Hunderttausende blickten in der Nacht von Sonntag auf Montag gebannt auf ihre Bildschirme, beobachteten live, wie Israels Militär ein erneutes Kriegsverbrechen beging, als sie die Freedom Flotilla nachts in internationalen Gewässern abfingen. An Bord des Schiffes befinden sich zwölf Aktivistinnen und Aktivisten aus Ländern wie Brasilien, Spanien oder Frankreich. Sie hatten ursprünglich vor, Medizin und Lebensmittel nach Gaza zu bringen. Dass das Schiff »nur« abgefangen wurde, ist angesichts anderer Optionen, die in den Tagen davor im Raum standen, fast eine Erleichterung. Politische Vertreter Israels riefen zuvor zur Bombardierung des Segelbootes auf.
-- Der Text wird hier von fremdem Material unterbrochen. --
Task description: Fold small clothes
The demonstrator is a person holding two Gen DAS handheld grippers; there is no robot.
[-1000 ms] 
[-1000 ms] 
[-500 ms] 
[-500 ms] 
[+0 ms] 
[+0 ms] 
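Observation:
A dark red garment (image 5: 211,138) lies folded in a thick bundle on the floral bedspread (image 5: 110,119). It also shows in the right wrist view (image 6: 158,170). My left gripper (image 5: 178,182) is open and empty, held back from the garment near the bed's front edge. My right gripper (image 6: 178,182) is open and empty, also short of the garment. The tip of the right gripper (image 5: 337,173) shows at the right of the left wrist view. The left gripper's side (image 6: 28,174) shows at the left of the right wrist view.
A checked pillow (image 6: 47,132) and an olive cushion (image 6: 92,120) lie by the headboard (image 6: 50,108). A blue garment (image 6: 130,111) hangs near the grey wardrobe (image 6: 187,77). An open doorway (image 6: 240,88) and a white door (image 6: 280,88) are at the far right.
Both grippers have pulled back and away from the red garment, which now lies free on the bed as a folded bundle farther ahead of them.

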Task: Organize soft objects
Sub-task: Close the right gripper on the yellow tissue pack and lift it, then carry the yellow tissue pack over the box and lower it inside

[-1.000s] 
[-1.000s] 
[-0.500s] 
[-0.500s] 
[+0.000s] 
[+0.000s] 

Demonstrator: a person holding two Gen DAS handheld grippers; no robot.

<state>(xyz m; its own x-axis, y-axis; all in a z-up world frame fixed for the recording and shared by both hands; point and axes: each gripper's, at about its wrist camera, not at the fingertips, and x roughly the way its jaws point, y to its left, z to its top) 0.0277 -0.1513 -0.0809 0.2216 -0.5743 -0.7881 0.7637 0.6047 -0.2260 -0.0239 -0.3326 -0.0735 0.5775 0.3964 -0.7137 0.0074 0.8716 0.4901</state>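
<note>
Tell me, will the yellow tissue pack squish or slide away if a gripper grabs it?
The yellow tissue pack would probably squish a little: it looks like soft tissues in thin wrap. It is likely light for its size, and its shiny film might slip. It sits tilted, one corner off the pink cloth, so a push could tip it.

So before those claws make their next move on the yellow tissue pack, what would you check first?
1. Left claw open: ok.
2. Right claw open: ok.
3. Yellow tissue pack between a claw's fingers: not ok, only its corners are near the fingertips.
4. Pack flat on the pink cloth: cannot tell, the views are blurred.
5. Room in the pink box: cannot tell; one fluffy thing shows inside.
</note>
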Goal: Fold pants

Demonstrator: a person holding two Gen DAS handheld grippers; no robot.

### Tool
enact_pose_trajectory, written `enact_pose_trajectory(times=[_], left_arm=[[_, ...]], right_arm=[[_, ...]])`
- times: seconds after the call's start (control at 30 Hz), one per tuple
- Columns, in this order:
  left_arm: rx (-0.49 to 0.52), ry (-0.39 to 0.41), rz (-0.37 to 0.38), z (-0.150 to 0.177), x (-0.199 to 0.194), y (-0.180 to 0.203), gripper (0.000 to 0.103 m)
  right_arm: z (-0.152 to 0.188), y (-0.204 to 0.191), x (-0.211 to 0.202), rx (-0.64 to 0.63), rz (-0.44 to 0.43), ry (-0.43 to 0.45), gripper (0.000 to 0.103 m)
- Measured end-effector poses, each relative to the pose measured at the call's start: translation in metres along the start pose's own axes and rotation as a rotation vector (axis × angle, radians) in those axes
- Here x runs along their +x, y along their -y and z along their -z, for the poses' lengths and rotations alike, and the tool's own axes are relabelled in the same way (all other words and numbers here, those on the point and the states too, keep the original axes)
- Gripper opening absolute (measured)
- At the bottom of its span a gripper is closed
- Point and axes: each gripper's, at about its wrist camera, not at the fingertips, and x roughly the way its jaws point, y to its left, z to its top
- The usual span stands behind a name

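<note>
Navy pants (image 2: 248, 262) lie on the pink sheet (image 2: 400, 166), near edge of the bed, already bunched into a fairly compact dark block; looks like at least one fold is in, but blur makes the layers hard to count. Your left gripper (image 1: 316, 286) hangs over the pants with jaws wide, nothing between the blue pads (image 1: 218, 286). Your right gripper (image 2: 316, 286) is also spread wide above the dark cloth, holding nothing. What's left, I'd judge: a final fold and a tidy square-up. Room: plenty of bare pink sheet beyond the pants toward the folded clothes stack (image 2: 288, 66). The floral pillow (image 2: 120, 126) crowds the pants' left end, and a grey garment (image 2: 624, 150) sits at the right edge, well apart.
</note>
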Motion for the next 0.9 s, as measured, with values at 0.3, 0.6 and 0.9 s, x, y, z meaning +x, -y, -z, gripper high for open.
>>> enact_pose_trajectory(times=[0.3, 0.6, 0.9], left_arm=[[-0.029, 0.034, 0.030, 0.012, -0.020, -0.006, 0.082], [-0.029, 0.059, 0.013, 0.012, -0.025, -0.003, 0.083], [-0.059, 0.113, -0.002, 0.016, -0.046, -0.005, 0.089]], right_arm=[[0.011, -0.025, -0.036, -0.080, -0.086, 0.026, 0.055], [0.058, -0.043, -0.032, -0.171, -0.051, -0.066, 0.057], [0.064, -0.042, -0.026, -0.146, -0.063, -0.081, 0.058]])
Westliche Pässe und bekannte Namen schützten die Flotilla vermutlich vor dem Schicksal der Mavi Marmara 2010. Damals versuchten Aktivistinnen und Aktivisten ebenfalls, die Seeblockade zu durchbrechen und Hilfsgüter nach Gaza zu transportieren. Um das Schiff daran zu hindern, tötete Israel neun Menschen an Bord. In der deutschsprachigen Presse gibt es wenig Positives über die Freedom Flotilla zu lesen: Die Fahrt folge einem »verlogenen Drehbuch«, es werde »mit der Not PR« gemacht und die Ladung sei »weniger als ein Tropfen auf den heißen Stein«.
Deutsche Medien setzen damit ihre Strategie der Ablenkung von Gaza und Israels Völkermord, dem eigentlichen Grund für die Existenz der Flotilla und der Diskussion über sie, fort. Aber gleichzeitig lenken sich auch von dem Erfolg der Mission ab: Denn die Flotilla hat bewiesen, dass Gaza gar nicht so unerreichbar ist.
Du magst die Aktivisten nicht? Du findest, dass die Crew sich nur selbst in den Mittelpunkt stellen wollte? Du glaubst, dass die Hilfsgüter vielleicht nur einer Handvoll Menschen geholfen hätten, na dann lohnt es sich ja gar nicht? Dann mach es doch anders. Gaza liegt nur auf der anderen Seite des Meeres. Und allein, dass sie das gezeigt hat, macht die Freedom Flotilla zu einem Erfolg.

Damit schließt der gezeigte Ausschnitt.